In addition, the crossing plate is inscribed in the pair of widened portions and outside the circle passing through the front ends of the pair of main body portions, and is installed on the rear side of the boom with respect to the front ends of the pair of main body portions. It is preferred that

  According to this invention, the cross plate is inscribed in the pair of widened portions and outside the circle passing through the front ends of the pair of main body portions, and is installed on the rear side of the boom, so that stress is concentrated. The part which arises can be avoided.

  According to the present invention, the concentration of stress generated in the boom can be reduced.

  Below, the boom hoisting cylinder mounting structure of this invention is demonstrated in detail using drawing.

(Embodiment 1)
The boom hoisting cylinder mounting structure is provided on the lower surface of the boom 21 of the crane. And the front-end | tip part of the hydraulic cylinder which raises / lowers the boom 21 is attached rotatably via this boom raising / lowering cylinder attachment structure. In the following, when referring to the front-rear direction of the boom, it means the longitudinal direction of the boom. Further, the front of the boom means the front end side of the boom, and the rear of the boom means the base end side of the boom. Further, the boom width direction means a direction substantially perpendicular to the boom axial direction.
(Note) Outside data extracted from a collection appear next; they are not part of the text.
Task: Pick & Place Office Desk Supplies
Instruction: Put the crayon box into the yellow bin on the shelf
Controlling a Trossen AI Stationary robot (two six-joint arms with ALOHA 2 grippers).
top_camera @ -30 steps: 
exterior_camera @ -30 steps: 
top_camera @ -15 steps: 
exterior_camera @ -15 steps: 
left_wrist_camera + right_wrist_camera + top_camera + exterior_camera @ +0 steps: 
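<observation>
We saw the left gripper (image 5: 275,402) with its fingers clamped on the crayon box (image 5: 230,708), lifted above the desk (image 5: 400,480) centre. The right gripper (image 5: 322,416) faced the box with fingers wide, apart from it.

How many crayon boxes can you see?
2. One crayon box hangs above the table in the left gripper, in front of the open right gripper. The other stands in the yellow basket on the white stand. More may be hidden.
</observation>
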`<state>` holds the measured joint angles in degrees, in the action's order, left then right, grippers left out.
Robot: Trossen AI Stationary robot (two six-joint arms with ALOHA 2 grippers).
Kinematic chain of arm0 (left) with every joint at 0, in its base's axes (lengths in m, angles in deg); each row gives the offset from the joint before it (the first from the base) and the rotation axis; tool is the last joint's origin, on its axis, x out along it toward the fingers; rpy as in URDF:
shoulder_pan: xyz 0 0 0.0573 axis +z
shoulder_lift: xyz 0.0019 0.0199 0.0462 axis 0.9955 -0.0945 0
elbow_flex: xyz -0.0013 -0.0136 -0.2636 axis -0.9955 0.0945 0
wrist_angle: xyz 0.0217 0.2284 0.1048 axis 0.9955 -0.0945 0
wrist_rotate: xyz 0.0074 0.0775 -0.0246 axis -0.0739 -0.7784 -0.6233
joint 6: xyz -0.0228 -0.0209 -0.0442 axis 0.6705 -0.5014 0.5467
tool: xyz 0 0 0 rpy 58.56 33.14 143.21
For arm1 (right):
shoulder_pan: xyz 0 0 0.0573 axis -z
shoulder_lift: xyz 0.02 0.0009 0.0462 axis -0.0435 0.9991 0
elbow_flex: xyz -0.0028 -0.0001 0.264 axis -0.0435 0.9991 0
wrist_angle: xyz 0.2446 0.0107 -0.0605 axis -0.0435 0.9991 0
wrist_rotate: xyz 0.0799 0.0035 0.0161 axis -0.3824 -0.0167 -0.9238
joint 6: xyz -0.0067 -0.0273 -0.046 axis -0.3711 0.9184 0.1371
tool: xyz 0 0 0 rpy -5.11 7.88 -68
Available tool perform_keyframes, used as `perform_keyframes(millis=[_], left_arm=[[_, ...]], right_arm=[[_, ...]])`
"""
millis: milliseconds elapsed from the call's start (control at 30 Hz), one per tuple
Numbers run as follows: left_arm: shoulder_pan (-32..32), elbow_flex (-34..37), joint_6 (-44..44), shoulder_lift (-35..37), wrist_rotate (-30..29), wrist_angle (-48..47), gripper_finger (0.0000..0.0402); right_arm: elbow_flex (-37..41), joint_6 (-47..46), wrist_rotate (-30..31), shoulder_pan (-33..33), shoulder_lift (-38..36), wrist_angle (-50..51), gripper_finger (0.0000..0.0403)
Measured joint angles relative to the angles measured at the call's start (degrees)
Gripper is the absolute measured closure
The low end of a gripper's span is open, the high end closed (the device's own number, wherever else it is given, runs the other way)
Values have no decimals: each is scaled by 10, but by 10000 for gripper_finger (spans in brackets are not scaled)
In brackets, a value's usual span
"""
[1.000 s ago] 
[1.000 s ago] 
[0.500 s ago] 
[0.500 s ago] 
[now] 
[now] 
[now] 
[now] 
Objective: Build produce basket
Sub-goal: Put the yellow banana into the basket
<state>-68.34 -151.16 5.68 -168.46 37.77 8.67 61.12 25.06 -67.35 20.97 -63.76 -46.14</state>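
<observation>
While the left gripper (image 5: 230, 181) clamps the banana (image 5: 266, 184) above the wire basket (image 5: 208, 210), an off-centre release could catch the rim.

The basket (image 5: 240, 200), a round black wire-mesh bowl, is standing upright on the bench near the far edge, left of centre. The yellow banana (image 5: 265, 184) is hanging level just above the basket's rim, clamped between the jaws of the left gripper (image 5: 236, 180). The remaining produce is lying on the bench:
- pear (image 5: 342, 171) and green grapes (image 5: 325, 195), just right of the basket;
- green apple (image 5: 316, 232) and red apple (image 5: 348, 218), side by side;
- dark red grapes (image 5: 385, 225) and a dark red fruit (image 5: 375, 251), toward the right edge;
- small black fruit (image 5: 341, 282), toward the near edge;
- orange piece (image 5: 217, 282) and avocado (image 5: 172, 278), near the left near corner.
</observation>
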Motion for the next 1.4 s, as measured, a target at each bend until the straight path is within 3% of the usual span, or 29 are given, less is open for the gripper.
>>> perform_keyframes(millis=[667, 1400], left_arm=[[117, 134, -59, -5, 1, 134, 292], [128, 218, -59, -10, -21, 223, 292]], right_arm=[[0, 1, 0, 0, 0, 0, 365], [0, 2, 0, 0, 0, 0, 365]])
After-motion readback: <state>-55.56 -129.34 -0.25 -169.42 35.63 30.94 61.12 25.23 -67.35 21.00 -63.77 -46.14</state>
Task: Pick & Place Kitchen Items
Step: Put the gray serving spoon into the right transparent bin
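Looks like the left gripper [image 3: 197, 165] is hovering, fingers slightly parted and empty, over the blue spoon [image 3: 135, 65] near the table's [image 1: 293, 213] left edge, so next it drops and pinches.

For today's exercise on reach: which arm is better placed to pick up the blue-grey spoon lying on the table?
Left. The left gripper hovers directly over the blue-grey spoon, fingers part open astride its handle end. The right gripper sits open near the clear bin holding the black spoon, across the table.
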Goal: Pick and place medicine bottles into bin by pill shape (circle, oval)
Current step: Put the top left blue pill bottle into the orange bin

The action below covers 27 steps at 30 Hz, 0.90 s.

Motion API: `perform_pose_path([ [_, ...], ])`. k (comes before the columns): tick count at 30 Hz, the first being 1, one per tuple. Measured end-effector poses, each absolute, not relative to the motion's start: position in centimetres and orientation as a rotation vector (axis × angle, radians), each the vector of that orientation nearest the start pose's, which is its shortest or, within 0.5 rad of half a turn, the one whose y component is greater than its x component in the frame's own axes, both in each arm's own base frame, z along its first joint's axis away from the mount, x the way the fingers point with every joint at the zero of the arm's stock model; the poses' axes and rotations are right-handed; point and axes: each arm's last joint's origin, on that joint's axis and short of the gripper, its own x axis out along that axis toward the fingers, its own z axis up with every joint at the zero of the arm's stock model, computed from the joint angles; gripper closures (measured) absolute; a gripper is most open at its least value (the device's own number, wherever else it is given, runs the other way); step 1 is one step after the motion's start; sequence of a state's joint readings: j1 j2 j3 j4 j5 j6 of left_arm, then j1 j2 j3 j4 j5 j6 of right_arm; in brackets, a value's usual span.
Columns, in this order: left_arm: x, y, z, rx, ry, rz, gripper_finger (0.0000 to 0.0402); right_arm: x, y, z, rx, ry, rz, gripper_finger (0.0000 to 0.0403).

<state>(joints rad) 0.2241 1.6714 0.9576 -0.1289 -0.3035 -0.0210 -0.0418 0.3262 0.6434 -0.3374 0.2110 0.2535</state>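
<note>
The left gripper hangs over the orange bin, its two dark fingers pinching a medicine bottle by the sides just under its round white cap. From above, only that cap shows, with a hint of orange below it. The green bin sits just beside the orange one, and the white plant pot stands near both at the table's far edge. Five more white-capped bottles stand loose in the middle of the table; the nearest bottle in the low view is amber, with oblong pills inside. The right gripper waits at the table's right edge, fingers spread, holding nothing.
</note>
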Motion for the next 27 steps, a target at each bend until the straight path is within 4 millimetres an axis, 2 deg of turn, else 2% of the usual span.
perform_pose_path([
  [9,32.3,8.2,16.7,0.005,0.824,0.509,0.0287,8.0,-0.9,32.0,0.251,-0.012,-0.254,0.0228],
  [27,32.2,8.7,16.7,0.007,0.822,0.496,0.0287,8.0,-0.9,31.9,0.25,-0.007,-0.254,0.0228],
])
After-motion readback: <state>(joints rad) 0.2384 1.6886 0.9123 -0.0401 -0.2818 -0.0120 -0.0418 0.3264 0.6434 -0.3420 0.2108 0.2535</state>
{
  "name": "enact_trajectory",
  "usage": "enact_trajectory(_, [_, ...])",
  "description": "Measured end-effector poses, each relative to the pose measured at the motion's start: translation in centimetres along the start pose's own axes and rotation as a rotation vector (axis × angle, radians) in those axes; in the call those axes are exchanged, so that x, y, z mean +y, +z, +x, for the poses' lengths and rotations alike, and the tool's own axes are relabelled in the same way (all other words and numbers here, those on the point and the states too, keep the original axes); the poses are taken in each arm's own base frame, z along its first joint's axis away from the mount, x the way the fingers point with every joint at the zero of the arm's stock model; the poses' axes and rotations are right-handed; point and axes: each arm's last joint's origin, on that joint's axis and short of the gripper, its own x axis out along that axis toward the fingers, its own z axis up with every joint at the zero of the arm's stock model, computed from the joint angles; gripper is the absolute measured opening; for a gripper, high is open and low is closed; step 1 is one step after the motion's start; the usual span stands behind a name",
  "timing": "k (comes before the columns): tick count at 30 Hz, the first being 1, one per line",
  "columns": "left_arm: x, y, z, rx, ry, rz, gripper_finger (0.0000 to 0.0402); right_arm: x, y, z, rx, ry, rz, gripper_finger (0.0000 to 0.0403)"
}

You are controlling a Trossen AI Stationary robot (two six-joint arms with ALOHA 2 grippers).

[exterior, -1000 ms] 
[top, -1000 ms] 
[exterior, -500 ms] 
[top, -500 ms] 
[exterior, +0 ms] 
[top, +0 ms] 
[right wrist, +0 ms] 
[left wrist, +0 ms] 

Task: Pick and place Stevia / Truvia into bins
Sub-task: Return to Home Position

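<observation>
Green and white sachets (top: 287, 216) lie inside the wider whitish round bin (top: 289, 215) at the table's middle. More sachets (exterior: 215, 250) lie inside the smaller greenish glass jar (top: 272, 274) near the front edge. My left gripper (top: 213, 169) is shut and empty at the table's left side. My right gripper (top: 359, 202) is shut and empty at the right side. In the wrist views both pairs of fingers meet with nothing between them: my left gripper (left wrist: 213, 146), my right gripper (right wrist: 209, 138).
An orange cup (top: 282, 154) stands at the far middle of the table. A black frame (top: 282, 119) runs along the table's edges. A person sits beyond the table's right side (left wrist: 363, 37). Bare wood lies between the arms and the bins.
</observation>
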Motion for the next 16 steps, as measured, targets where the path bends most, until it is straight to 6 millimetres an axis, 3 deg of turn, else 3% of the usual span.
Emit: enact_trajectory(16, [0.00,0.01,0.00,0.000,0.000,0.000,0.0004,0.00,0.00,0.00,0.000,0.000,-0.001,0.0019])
  FIG. 1 is a perspective view showing a state in which the bracket (boom hoisting cylinder mounting structure) 3 according to the first embodiment is fixed to the lower surface of the boom 21. The bracket 3 according to the first embodiment has a plurality of plate members that are welded in a substantially upright state to the lower surface of the boom 21. As shown in FIG. 1, a vertical plate 34 for distributing the load in the front-rear direction of the boom 21, a rear plate 31 for distributing the load in the width direction of the boom 21, and the rear plate 31. A cross plate 32 that is disposed on the front side of the boom 21 and further disperses the load in the width direction of the boom 21 and a tip end portion of a hydraulic cylinder for raising and lowering the boom 21 are rotatable with respect to the boom 21. A hydraulic cylinder pivot portion 35 for mounting and a bottom plate 33 for ensuring the rigidity of the bracket 3 are provided.

  FIG. 2 is a plan view of the bracket 3 of the first embodiment. FIG. 3 is a front view of the bracket 3 of the first embodiment. FIG. 4 is a side view of the bracket 3 according to the first embodiment.

  The vertical plates 34 are a pair of members that extend in the front-rear direction of the boom 21 and are arranged on both the left and right sides of the central axis of the boom 21. The vertical plate 34 includes a main body 34 a provided in parallel to the central axis of the boom 21, and a widened portion 34 b provided at the front end of the main body 34 a and extending in a direction away from each other toward the front of the boom 21. Including. Hereinafter, the boundary position between the rear end of the widened portion 34b and the front end of the main body portion 34a is referred to as a bending point P1.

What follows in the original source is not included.